Jacci is set adrift without the anchor of her mother. While she likes life with her grandfather on the showboat, the secretive nature of her past haunts her. Her grandfather tells her to forget about the past and concentrate on her future. But the unknown can sometimes threaten the future. Jacci begins to wonder if her life is as pretend as the plays she stars in on the showboat.
FF: Jacci is determined to find out secrets from her past. But her quest continues to be blocked. Why did her grandfather in particular feel like the past should stay hidden?
Jacci’s grandfather, Duke, promised her mother that he would protect Jacci. He felt that also meant protecting her from the unhappy facts about her birth. Duke was a man who lived to act. It was only natural for him to push aside the truth of the past that he believed would do nothing but bring Jacci pain. He wanted Jacci to dwell in the happiness of the present. On top of that, Irena had never shared everything about Jacci’s early life.
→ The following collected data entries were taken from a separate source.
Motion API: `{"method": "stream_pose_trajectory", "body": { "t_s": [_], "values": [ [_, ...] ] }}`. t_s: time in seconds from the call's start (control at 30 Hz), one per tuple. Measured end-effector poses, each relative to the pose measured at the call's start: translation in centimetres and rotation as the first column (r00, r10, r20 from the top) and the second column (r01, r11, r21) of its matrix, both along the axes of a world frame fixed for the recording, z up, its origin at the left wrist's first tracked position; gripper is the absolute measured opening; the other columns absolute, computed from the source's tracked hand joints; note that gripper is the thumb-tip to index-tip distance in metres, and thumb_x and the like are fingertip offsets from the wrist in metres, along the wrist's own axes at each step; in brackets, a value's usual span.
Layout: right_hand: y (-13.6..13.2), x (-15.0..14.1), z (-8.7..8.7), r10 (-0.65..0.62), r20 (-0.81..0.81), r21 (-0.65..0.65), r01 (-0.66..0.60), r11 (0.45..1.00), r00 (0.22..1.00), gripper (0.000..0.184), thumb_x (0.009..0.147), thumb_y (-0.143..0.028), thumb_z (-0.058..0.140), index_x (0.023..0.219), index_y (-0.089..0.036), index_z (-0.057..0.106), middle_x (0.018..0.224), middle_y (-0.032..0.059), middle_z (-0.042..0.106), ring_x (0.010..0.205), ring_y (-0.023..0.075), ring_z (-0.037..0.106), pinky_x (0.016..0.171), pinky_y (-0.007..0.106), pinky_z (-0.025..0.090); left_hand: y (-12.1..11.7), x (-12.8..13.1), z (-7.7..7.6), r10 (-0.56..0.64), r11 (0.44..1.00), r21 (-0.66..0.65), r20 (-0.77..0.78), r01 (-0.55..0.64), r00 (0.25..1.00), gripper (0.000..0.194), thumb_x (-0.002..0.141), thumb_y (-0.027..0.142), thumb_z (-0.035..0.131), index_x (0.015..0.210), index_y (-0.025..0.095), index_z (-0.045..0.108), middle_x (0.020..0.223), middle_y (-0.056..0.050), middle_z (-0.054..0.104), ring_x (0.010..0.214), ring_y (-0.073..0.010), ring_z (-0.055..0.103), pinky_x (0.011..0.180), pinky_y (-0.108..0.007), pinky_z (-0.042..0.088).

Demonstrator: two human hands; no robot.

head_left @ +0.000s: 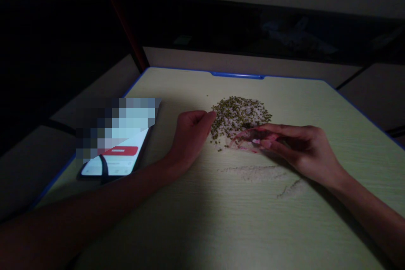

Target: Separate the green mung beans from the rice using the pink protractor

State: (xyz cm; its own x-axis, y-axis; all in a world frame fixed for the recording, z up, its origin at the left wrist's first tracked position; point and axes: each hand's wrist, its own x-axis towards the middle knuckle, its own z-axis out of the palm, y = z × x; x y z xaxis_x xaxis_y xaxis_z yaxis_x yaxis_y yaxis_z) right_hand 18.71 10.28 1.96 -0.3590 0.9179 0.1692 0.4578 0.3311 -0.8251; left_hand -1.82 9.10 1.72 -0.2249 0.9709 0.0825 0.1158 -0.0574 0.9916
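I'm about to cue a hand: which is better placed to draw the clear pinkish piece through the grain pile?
Probably the right hand: it holds the clear pinkish piece at the near edge of the grain pile. The left hand is curled shut beside the pile's left edge, apart from the piece.

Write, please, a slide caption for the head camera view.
Right hand holding a see-through pinkish item at a pile of green and pale grains, left hand curled beside the pile.
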Motion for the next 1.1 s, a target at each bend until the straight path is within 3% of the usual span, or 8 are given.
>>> {"method": "stream_pose_trajectory", "body": {
  "t_s": [0.4, 0.63, 0.77, 0.9, 1.1],
  "values": [
    [0.0, -0.7, -0.7, -0.015, -0.057, -0.006, 0.015, 1.0, 0.998, 0.029, 0.074, -0.026, 0.063, 0.101, -0.014, 0.069, 0.07, 0.0053, 0.07, 0.059, 0.0141, 0.061, 0.057, 0.027, 0.051, 0.1, 0.1, -0.1, -0.006, 1.0, -0.004, 0.008, 0.006, 1.0, 0.04, 0.074, 0.025, 0.05, 0.039, 0.019, 0.033, 0.034, 0.008, 0.028, 0.033, -0.005, 0.024, 0.037, -0.024, 0.016],
    [0.3, -1.4, -0.7, -0.063, -0.029, 0.061, 0.064, 0.996, 0.998, 0.028, 0.073, -0.023, 0.063, 0.099, -0.014, 0.07, 0.069, 0.005, 0.07, 0.059, 0.0143, 0.06, 0.059, 0.029, 0.051, -0.2, 0.0, -0.1, -0.003, 1.0, -0.008, 0.005, 0.003, 1.0, 0.039, 0.074, 0.025, 0.05, 0.04, 0.019, 0.032, 0.033, 0.008, 0.028, 0.032, -0.0052, 0.024, 0.037, -0.024, 0.016],
    [0.6, -1.8, -0.9, -0.039, 0.003, 0.101, 0.038, 0.994, 0.999, 0.029, 0.075, -0.023, 0.061, 0.102, -0.015, 0.069, 0.069, 0.0043, 0.07, 0.059, 0.0148, 0.06, 0.057, 0.029, 0.051, 0.0, 0.0, 0.0, -0.001, 1.0, -0.002, 0.001, 0.001, 1.0, 0.039, 0.074, 0.026, 0.051, 0.04, 0.019, 0.032, 0.034, 0.008, 0.028, 0.033, -0.0054, 0.024, 0.037, -0.024, 0.016],
    [0.8, -1.8, -0.9, -0.009, 0.019, 0.141, 0.006, 0.99, 1.0, 0.029, 0.076, -0.023, 0.061, 0.103, -0.016, 0.068, 0.077, 0.0049, 0.072, 0.068, 0.0165, 0.064, 0.068, 0.031, 0.053, 0.0, 0.1, 0.0, 0.001, 1.0, -0.012, -0.004, -0.001, 1.0, 0.039, 0.074, 0.027, 0.051, 0.04, 0.019, 0.031, 0.034, 0.008, 0.028, 0.033, -0.0053, 0.024, 0.037, -0.024, 0.016],
    [0.8, -1.2, -0.6, 0.034, 0.023, 0.106, -0.036, 0.994, 0.999, 0.028, 0.076, -0.025, 0.061, 0.101, -0.016, 0.069, 0.083, 0.0063, 0.073, 0.071, 0.0171, 0.065, 0.069, 0.031, 0.053, 0.0, 0.0, -0.2, -0.002, 1.0, -0.011, 0.003, 0.002, 1.0, 0.039, 0.073, 0.026, 0.051, 0.039, 0.019, 0.033, 0.033, 0.008, 0.028, 0.033, -0.0051, 0.024, 0.036, -0.024, 0.016]
  ]
}}
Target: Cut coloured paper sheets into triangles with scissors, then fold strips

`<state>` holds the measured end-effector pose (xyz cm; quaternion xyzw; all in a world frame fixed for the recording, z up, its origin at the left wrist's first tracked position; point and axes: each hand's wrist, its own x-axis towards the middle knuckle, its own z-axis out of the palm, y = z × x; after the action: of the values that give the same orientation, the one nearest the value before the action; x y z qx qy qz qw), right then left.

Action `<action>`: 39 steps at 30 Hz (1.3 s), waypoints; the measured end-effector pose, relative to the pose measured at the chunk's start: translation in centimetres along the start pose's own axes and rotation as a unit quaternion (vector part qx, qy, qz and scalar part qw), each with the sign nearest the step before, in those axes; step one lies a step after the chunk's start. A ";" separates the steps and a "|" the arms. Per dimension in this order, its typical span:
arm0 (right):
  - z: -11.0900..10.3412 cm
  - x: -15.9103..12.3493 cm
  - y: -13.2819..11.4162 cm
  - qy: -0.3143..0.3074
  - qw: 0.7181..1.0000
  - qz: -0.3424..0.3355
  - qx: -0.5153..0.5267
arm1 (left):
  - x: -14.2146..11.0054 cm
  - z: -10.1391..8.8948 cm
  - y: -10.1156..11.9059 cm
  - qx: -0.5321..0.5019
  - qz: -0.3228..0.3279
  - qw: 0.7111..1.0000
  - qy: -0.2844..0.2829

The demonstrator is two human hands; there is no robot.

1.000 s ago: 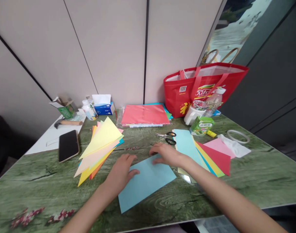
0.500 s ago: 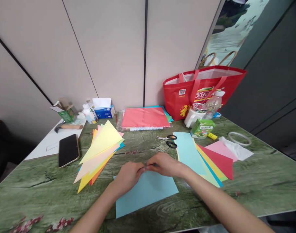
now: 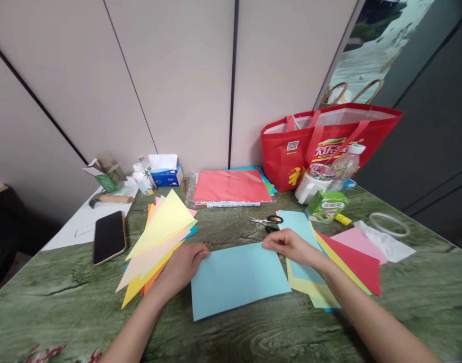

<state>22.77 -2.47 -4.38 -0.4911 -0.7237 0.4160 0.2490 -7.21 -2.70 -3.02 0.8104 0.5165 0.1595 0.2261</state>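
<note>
A light blue sheet of paper (image 3: 240, 280) lies in front of me, its far edge slightly higher than the near one. My left hand (image 3: 187, 264) is closed on its far left corner, thumb on top. The far right corner is pinched between the thumb and fingers of my right hand (image 3: 289, 247). Left of the sheet is a fanned stack of coloured paper triangles (image 3: 163, 227), pale yellow uppermost. To the right, partly under my right forearm, are fanned coloured paper strips (image 3: 295, 224). Small scissors (image 3: 272, 220) with black handles lie just beyond my right hand.
A black phone (image 3: 110, 237), a hammer (image 3: 112, 199) and a tissue box (image 3: 168, 176) are on the left. Red paper in a plastic sleeve (image 3: 233, 186) lies at the back. A red bag (image 3: 280, 156), white mug (image 3: 312, 186), green box (image 3: 325, 205) and tape roll (image 3: 389, 224) stand right.
My hands have moved apart from the middle of the sheet's far edge to its two far corners. The blue sheet has shifted slightly, and the view has turned a little left.
</note>
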 end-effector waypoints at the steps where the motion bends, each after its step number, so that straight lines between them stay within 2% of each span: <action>1: 0.0 0.1 0.3 0.015 1.000 0.011 0.017 | 0.2 0.2 -0.4 0.004 -0.004 1.000 0.018; 4: 0.1 0.6 1.0 0.074 0.995 0.036 0.061 | 0.7 0.3 -2.0 0.037 -0.038 0.993 0.102; 6: 0.3 1.3 1.4 0.124 0.987 0.050 0.088 | 0.9 -0.2 -3.4 0.078 -0.061 0.981 0.165; 8: 0.5 2.0 1.7 0.175 0.976 0.060 0.115 | 1.0 -0.9 -4.9 0.122 -0.073 0.969 0.201; 11: 1.0 3.0 2.0 0.235 0.957 0.068 0.156 | 1.2 -2.0 -6.5 0.176 -0.082 0.956 0.219; 15: 1.6 3.8 2.0 0.274 0.938 0.069 0.201 | 1.5 -2.7 -7.6 0.214 -0.083 0.951 0.208; 20: 1.5 4.4 2.2 0.327 0.915 0.048 0.231 | 1.2 -2.3 -8.2 0.221 -0.073 0.951 0.205; 24: 1.7 4.5 2.5 0.402 0.881 0.017 0.248 | 0.9 -1.8 -8.5 0.222 -0.075 0.937 0.258; 26: 2.0 4.3 2.3 0.415 0.875 0.011 0.249 | 0.7 -2.0 -7.9 0.224 -0.079 0.924 0.299; 28: 2.4 4.1 1.8 0.395 0.883 0.009 0.255 | 0.4 -2.6 -6.4 0.228 -0.087 0.907 0.344; 32: 3.6 4.0 -0.3 0.286 0.913 0.006 0.289 | -1.4 -5.1 -1.0 0.253 -0.079 0.865 0.427; 34: 4.3 3.9 -1.4 0.233 0.919 0.011 0.317 | -2.6 -6.5 2.0 0.241 -0.072 0.855 0.453; 35: 4.7 3.8 -2.0 0.207 0.921 0.014 0.331 | -3.2 -7.1 3.3 0.218 -0.072 0.854 0.467; 36: 5.0 3.6 -2.5 0.182 0.921 0.017 0.345 | -3.8 -7.6 4.5 0.184 -0.070 0.865 0.462; 39: 5.7 2.9 -3.9 0.109 0.917 0.014 0.384 | -4.6 -8.4 6.5 0.022 -0.094 0.902 0.421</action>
<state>15.27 -2.51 -4.18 -0.4103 -0.4692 0.6093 0.4901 -8.31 -7.56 7.43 0.6202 0.6408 0.4522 -0.0156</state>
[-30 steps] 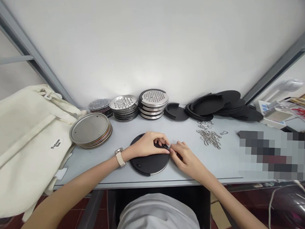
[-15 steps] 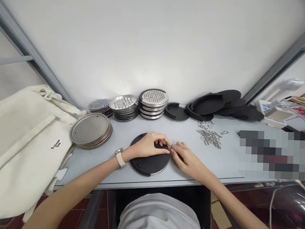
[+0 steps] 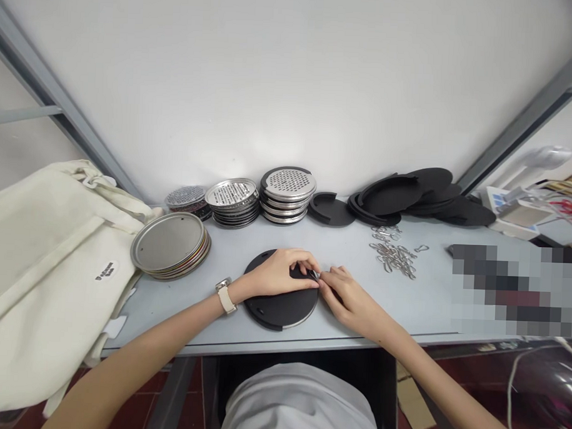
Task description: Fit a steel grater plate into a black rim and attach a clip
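Note:
A round black disc [image 3: 278,305] with a metal rim lies flat on the grey table [image 3: 423,307] in front of me. My left hand [image 3: 277,272] rests on the disc's top, fingers curled and pinched at its right edge. My right hand [image 3: 346,295] meets it there, fingertips pinched on a small metal clip [image 3: 314,275] at the disc's rim. A watch with a pale strap sits on my left wrist.
Behind stand a stack of plain metal plates [image 3: 170,243], three stacks of perforated metal discs [image 3: 286,194], a lone black disc [image 3: 330,208] and a heap of black discs [image 3: 418,195]. Loose metal clips [image 3: 393,254] lie to the right. A cream cloth bag [image 3: 45,262] covers the table's left end.

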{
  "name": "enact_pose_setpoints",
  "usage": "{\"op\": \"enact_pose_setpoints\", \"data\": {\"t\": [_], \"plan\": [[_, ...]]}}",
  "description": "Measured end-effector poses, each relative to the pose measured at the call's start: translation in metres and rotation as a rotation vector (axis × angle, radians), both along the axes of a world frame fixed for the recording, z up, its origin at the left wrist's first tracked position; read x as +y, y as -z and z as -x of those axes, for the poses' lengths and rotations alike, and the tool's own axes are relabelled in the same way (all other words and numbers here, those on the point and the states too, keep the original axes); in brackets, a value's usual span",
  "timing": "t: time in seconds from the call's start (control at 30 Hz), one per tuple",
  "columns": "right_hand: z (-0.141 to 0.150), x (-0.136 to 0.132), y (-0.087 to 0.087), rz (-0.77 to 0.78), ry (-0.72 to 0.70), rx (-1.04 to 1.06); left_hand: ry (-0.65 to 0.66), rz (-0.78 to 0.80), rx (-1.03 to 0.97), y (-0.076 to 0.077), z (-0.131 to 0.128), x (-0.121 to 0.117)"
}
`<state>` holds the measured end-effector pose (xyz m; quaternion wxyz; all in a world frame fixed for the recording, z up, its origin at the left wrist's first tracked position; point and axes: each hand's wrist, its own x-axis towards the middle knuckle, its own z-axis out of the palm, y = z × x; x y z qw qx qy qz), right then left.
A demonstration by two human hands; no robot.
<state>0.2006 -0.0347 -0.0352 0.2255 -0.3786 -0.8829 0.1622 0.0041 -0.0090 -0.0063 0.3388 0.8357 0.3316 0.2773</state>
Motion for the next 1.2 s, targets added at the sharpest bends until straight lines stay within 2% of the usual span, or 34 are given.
{"op": "enact_pose_setpoints", "data": {"t": [0.3,0.8,1.07,1.2], "plan": [[0.0004,-0.0007,0.0000,-0.005,0.013,0.027,0.004,0.087,-0.023,-0.0001,0.0011,0.0009],[0.0011,-0.0015,0.0016,-0.007,0.089,0.042,-0.001,0.111,-0.030,0.0005,0.0010,0.0018],[0.0007,-0.0007,0.0016,0.001,0.081,0.033,0.023,0.057,-0.026,0.0006,0.0009,0.0019],[-0.0004,-0.0006,-0.0003,0.012,0.021,-0.011,0.023,0.015,-0.038,0.0008,0.0010,0.0017]]}}
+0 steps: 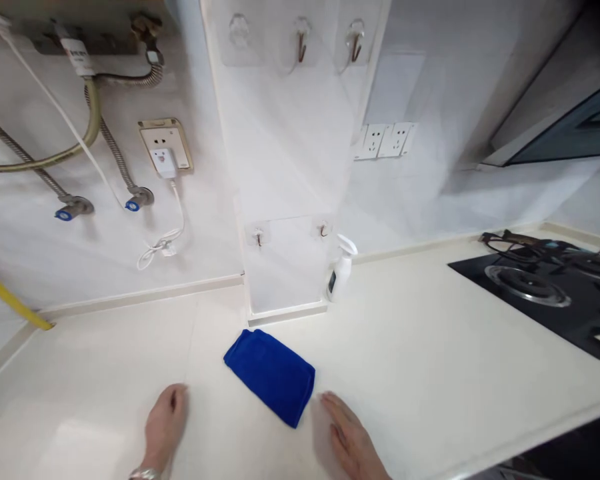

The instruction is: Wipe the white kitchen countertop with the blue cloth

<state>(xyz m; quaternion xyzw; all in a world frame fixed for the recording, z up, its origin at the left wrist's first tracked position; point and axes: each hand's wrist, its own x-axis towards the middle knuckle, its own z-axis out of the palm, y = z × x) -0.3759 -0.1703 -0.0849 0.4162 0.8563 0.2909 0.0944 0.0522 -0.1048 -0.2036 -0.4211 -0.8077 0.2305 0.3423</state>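
Note:
A folded blue cloth (273,375) lies flat on the white countertop (405,347), in front of the wall pillar. To the cloth's left, my left hand (166,421) is loosely curled into a fist above the counter, apart from the cloth. A small dark hollow shows between its thumb and fingers, and nothing is seen in it. My right hand (349,433) is just right of the cloth's near corner, with its fingers stretched out and holding nothing.
A white spray bottle (341,270) stands beside the pillar (290,153), which carries clear hooks. At right is a black gas hob (530,280) below a range hood (555,100). Pipes, valves and a plugged-in charger (164,162) line the left wall; a yellow pipe (15,300) meets the counter.

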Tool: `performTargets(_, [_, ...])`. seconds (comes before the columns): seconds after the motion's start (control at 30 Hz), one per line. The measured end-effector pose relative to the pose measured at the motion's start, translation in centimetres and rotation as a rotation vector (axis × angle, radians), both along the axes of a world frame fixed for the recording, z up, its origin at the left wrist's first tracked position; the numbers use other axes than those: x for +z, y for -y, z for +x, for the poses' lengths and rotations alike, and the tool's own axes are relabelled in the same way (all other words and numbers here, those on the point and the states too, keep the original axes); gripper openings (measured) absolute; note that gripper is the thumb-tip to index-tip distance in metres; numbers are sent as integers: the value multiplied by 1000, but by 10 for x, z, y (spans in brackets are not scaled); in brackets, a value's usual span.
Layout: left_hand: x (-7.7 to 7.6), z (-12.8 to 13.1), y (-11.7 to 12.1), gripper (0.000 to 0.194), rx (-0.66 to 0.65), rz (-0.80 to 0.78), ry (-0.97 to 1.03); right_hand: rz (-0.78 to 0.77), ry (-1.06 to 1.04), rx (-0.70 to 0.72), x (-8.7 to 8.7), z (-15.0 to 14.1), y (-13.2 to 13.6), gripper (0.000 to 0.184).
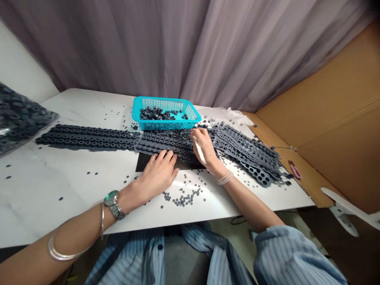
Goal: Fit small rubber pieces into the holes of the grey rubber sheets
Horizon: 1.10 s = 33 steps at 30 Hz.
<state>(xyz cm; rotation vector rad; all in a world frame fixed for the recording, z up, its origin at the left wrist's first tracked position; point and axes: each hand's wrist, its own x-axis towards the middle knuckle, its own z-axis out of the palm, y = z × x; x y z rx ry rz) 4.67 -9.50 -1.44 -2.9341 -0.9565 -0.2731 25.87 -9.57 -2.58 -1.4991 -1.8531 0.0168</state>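
Observation:
My left hand (158,175) lies flat with its fingertips on the near edge of a dark grey rubber sheet of moulded rings (164,144). My right hand (203,148) grips a white stick-like tool (198,150), its tip pressed down among the rings of the same sheet. Further strips of rings (87,137) stretch left along the table. To the right lies a heap of punched sheets with empty holes (246,152). A turquoise plastic basket (166,113) just beyond my hands holds several loose dark rings.
Small dark discs and rings (182,196) are scattered over the white marble table (50,186), mostly near its front edge. A black pad (148,162) lies under the sheet. A bulging plastic bag of rings (18,118) sits far left. A pink cutter (295,170) lies on cardboard at right.

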Motion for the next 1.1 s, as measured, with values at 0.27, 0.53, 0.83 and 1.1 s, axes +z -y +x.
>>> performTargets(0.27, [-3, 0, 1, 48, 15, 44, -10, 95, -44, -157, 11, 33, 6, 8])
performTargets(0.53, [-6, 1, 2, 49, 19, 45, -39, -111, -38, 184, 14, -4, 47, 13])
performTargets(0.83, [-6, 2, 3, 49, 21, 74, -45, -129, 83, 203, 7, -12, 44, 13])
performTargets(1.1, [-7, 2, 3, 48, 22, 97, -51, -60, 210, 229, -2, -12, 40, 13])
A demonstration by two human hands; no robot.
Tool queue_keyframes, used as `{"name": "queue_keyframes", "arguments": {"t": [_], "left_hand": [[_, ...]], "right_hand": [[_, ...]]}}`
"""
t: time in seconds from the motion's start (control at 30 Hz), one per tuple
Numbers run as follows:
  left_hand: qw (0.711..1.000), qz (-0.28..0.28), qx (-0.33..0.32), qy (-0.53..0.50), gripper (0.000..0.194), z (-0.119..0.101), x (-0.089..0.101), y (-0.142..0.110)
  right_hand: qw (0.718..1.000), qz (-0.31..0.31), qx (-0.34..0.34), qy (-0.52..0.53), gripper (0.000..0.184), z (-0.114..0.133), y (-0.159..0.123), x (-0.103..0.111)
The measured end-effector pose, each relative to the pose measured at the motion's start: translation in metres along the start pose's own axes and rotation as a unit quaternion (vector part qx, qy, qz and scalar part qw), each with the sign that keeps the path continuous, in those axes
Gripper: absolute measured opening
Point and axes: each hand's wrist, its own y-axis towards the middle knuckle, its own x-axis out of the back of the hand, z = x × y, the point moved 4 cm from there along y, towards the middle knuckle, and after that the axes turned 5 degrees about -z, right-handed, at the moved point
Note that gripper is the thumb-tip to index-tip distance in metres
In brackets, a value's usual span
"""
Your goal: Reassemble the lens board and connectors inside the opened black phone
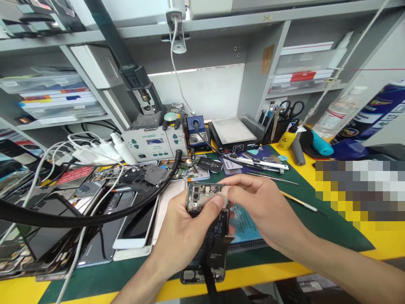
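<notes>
A smartphone (220,228) with its back cover off is held over the front of the bench, its camera end pointing away from me. My left hand (186,226) grips it from the left, with the thumb lying across the upper circuit board area. At the upper right corner, my right hand (261,207) is closed on the phone's edge, thumb and index finger at the board. Whether a small part is pinched there I cannot make out. The dual camera, dark battery and a loose dark flex cable (209,270) show on the phone. Below it lies a blue tray (243,223).
Stacked phones and screens (95,223) fill the left side, crossed by a black hose (126,215) and white cables. Behind stand a rework station (152,143) and a hot plate (234,133). Tweezers (275,177) and a brush (300,202) lie on the green mat (329,232).
</notes>
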Motion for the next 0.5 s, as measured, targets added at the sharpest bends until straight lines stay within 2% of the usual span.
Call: {"name": "queue_keyframes", "arguments": {"t": [0.23, 0.37, 0.5], "left_hand": [[1.000, -0.007, -0.001, 0.000, 0.020, 0.0006, 0.0011, 0.0003], [1.000, -0.028, -0.003, -0.007, 0.015, -0.0019, 0.0040, 0.0003], [1.000, -0.024, -0.004, 0.001, 0.018, -0.0022, 0.0044, 0.0001]], "right_hand": [[0.999, -0.011, 0.011, -0.029, 0.007, -0.0029, 0.0023, 0.0018], [0.999, 0.021, 0.014, -0.021, 0.015, -0.0011, 0.0020, 0.0007], [0.999, 0.039, 0.014, -0.015, 0.015, -0.0010, 0.0018, 0.0012]]}}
So, Duke didn’t know all the answers Jacci wanted.
FF: Can you please tell readers about Gabe Kingston and his connection to Jacci?
Gabe was the first person Jacci saw when she and her mother came aboard the Kingston Floating Palace. At thirteen, Gabe was greatly impacted by a real-life drama with impending tragedy rather than the pretend dramas they acted out on the showboat stage. He took Jacci under his wing and treated her like a beloved little sister. But as they both got older, he realized his feelings were more than that of a brother for a sister. However, because he wasn’t sure Jacci would ever feel the same, he feared stepping out of the brother shadow to reveal his true feelings. From the very first week she was on the showboat, he would do anything to make sure she was safe and did his best to find ways to make her smile.
FF: What do you hope audiences will gain from reading In the Shadow of the River?
Of course, I want those who read the story to be entertained and enjoy getting to know Jacci, Gabe and all the cast as they ride along with them on the showboat. I found the showboat history fascinating, and I hope my readers will as well. I think the story proves that line from a poem written by Sir Walter Scott in 1808: What a tangled web we weave when first we practice to deceive. Sometimes no matter the motivation behind the deceit, a person can still be caught in that tangled web and suffer the consequences.
FF: What are you working on next?
I’ve headed back in time to 1910 as I return to the Eastern Kentucky Appalachian Mountains for a new novel about a preacher and a teacher who go into the hills in hopes of not only changing lives there for the better but also finding a way to happiness for themselves. They will have challenges and obstacles in their road and will have to look to the Lord for the right directions in their lives.
In the Shadow of the River
Ann H. Gabhart
Genres: Historical Romance
Release Date: May 9, 2023
If all the world’s a stage, Jacci will play her part.
She only hopes her story does not turn out to be a tragedy.
In 1881, Jacci Reed is only five years old when a man attempts to kidnap her from the steamboat her mother, Irena, works on. Badly wounded during the confrontation, Irena takes Jacci aboard the Kingston Floating Palace, a showboat tied up beside them. There, Jacci’s actor grandfather tends to her mother and Jacci gets a first taste of the life she will come to lead.
Fifteen years later, Jacci is an actress aboard the Kingston Floating Palace, and largely contented with her adopted family of actors, singers, and dancers. Especially Gabe, who has always supported her, and the gruff grandfather she has come to know and love. Jacci’s mother has been gone for years, but the memory of the altercation that ultimately took her life–and the cryptic things Jacci has overheard about her past–is always there, lurking in the back of her mind.
When someone on the showboat tries to kill Jacci, it’s clear her questions demand answers. But secrets have a way of staying in the shadows, and the answers she craves will not come easily. Gabe only hopes they come in time for him and Jacci to have a future together.